Это вообще было время расцвета пиратской тематики в авторской песне – расцвета симптоматичного и особенно наглядного на примере Новеллы Матвеевой, автора непревзойденного морского цикла. В 1961 году она пишет гордых «Братьев-капитанов», в которых морское братство декларируется отважными и безупречными первопроходцами. В 1964 году появляется «Летучий голландец», в котором бывшие отважные странники уже безнадежно списаны на землю:
- Грустно на пристани свернулся канат —
- Ветром растрепан, как дворняга, мохнат.
- Сяду на канат, припомню лучшие года —
- Те, что не бывали никогда…
Припев еще грустней:
- Нет, никто не споет,
- Летучий голландец на дрова пойдет,
- Кок приготовит нам на этих дровах
- Паштет из синей птицы.
В 1974 году Юрий Аделунг написал самую известную свою песню, ставшую одним из гимнов КСП:
- Мы с тобой совсем уже не те,
- И нас опасности не балуют:
- Кэп попал в какой-то комитет,
- А боцман служит вышибалою…
- Нас уже не трогает роса,
- На парусах уж не разляжешься:
- Пустил артельщик разгулявшийся
- На транспаранты паруса.
Песня венчалась призывом вернуться к активной пиратской жизни – «Море ждет, а мы совсем не там. Такую жизнь пошлем мы к лешему!». Матвеева в 1978 году в песне «Океан, океан» по-своему объяснила причины этой всеобщей пиратомании, настигшей Россию задолго до «Пиратов Карибского моря»; первопроходцы сменяются проходимцами:
- Не помрут, так другим могилу выроют:
- Пусть несутся их души к праотцам!
- Но романтику они символизируют —
- Хоть за это спасибо подлецам.
У Матвеевой, в отличие от Окуджавы, не было никаких иллюзий насчет пиратского благородства (в том числе и насчет братского дележа золота); и когда пиратские представления о свободе восторжествовали – она оказалась более права. Подлецы и есть подлецы, романтику они могут только символизировать, но сами находятся с ней в отношениях неоднозначных. Именно торжеством пиратства обернулась очередная волна российских свобод (и пиратские издания Окуджавы – тому подтверждение). Но в 1979 году автор был в своем праве, провозглашая гордый отказ от Портленда и объясняя его причины: черный парус несет нас только потому, что нам нет возврата. Если вы так – то мы так.
Шиш тебе, Родина.
3
«Римскую империю», самую крамольную из сатирических песен Окуджавы, датируют иногда 1979 годом, привязывая ее, видимо, к вводу советских войск в Афганистан, – но оно случилось в декабре, а столь оперативно отзываться на политику Окуджава не привык (исключение составляет песенка 1968 года «Про старого гусака»). Есть и другие датировки, но впервые песня прозвучала в 1983 году. Окуджава исполнял эту вещь редко, не желая доставлять неприятности организаторам концертов, но в дружеском кругу пел (иногда – под запись) и распространению не препятствовал. Это не вариации на тему «Старинной солдатской песни» и не пара к ней, но сходства налицо – в обеих речь о торжествующей бессмыслице, исчерпанном импульсе, бесконечной и бестолковой войне. Тем нагляднее разница интонаций: в «Старинной солдатской песне» – скорбь. В «Римской империи» – сардоническая насмешка, ни тени жалости. Связано это было с тем, что империя не пожелала достойно сходить на нет; сбылось предсказание – «Новые родятся командиры». Ей мало погибнуть – хочется как можно больше народу утащить с собой.

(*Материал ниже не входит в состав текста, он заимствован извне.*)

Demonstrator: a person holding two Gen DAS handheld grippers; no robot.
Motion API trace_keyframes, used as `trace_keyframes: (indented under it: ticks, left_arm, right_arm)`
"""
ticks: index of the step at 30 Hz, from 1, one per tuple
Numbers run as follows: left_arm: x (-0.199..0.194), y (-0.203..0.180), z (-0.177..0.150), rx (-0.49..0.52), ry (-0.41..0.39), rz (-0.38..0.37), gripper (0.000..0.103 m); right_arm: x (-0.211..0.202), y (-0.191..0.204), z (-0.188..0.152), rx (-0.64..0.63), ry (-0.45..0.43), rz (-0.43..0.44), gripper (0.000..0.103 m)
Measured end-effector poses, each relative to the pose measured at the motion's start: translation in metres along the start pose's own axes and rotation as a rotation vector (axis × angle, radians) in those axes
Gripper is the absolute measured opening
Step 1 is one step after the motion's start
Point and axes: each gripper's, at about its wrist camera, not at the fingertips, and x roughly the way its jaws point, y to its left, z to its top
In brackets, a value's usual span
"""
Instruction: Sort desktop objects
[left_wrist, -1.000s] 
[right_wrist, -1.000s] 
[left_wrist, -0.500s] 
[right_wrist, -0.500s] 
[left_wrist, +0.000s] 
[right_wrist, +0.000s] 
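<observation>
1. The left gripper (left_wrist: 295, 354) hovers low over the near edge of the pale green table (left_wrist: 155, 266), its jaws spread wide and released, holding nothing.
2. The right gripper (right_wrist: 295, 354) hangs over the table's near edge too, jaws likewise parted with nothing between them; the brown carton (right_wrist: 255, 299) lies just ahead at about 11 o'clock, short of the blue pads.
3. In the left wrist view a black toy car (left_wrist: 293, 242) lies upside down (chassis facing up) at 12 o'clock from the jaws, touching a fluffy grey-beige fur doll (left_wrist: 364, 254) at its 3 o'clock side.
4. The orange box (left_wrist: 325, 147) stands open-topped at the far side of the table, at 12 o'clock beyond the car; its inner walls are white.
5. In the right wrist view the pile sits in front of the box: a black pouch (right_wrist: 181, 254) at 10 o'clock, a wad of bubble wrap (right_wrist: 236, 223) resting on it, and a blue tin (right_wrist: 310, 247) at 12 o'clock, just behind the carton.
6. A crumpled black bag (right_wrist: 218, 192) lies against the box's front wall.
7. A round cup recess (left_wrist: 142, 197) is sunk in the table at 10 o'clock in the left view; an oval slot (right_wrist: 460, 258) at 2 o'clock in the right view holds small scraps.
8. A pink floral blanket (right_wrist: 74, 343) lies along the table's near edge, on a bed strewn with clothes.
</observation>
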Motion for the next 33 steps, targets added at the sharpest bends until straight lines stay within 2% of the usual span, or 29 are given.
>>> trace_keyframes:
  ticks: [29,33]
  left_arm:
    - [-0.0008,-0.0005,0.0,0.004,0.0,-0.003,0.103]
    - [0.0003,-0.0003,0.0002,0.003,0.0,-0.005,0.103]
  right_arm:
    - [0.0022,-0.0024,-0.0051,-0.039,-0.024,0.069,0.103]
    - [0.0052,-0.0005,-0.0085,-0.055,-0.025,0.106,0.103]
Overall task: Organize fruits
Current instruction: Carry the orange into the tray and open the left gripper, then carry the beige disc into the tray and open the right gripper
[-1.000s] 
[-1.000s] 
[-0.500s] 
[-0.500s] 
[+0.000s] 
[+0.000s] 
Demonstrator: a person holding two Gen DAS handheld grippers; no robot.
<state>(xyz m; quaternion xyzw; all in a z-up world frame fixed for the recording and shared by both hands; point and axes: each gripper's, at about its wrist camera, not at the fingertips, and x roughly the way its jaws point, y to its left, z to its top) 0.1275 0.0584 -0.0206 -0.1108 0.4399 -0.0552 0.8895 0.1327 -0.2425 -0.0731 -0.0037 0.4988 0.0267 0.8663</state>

Аналогия между поздним Советским Союзом и поздним Римом не нова – она встречается у Бродского и у многих его эпигонов; дело не в ней, а в параметрах, по которым Окуджава эту аналогию проводит. У римлян не осталось забот, кроме как пожрать и опохмелиться, римские юноши одержимы бессмысленной экспансией – им снятся постоянно «то схватка, то скатка», и только римлянки в этой вырождающейся, женственной империи чувствуют себя вольготно: «Все пути открыты перед ихним взором: хочешь – на работу, а хочешь – на форум». Сорокин (не зря сделавший именно лесбиянку главной героиней романа о позднем застое) не раз говорил в интервью, что это было «женское» время; да и то сказать – возобладали традиционно женские добродетели: приспособляемость, конформизм, мягкость, скрытность, осторожность. Не зря главной героиней позднесоветского кинематографа оказалась сильная женщина – тут тебе и «Москва слезам не верит», и уже упомянутое «Время желаний», и «Странная женщина», и «Сладкая женщина», и «Влюблен по собственному желанию», а мужчина – что и было зафиксировано «Полетами во сне и наяву» – погружен в глубокий кризис и более всего мечтает скрыться из глаз, исчезнуть как класс. Что почти и осуществилось.